Dataset content Start Marker

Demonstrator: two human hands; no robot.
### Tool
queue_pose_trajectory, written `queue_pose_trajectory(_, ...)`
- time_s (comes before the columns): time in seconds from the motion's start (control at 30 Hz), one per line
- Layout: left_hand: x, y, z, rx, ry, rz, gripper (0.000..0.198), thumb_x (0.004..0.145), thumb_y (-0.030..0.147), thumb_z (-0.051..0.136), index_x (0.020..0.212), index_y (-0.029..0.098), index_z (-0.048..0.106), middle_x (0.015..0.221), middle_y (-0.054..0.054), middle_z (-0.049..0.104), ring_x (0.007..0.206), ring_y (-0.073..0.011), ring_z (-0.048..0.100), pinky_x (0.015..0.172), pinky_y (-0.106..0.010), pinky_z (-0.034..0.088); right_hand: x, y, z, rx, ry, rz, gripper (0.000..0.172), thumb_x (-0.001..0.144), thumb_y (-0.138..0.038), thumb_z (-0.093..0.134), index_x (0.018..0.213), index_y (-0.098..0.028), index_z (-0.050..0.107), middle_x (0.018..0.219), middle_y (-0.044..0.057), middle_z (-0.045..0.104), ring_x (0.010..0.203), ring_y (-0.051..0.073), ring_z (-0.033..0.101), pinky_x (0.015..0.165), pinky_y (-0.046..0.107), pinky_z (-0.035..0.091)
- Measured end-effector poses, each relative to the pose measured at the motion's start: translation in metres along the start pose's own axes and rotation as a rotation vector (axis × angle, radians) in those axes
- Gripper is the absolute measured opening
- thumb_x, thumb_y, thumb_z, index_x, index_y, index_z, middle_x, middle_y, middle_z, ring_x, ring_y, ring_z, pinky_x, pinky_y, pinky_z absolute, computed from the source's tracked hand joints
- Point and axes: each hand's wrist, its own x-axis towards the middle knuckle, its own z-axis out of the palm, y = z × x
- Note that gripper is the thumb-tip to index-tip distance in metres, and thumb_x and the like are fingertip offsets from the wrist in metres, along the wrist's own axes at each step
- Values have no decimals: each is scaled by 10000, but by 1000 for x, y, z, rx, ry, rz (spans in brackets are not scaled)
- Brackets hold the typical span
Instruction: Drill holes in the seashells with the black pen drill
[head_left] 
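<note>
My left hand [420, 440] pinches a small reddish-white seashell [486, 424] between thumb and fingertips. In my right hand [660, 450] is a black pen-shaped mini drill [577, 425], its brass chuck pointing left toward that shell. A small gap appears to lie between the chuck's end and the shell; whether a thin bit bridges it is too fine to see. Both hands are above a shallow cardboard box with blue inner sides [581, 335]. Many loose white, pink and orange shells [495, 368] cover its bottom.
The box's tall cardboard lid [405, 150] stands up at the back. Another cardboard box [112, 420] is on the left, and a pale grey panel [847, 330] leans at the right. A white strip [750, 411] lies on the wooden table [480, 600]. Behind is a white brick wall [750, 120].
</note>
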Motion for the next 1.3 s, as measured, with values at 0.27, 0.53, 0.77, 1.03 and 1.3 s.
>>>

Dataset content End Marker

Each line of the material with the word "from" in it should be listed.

- Output below:
- time_s (comes before the columns): time in seconds from the motion's start (control at 30 Hz), one per line
- thumb_x, thumb_y, thumb_z, index_x, index_y, index_z, middle_x, middle_y, middle_z, ring_x, ring_y, ring_z, pinky_x, pinky_y, pinky_z absolute, computed from the source's tracked hand joints
- Note that gripper is the thumb-tip to index-tip distance in metres, and thumb_x and the like are fingertip offsets from the wrist in metres, along the wrist's own axes at each step

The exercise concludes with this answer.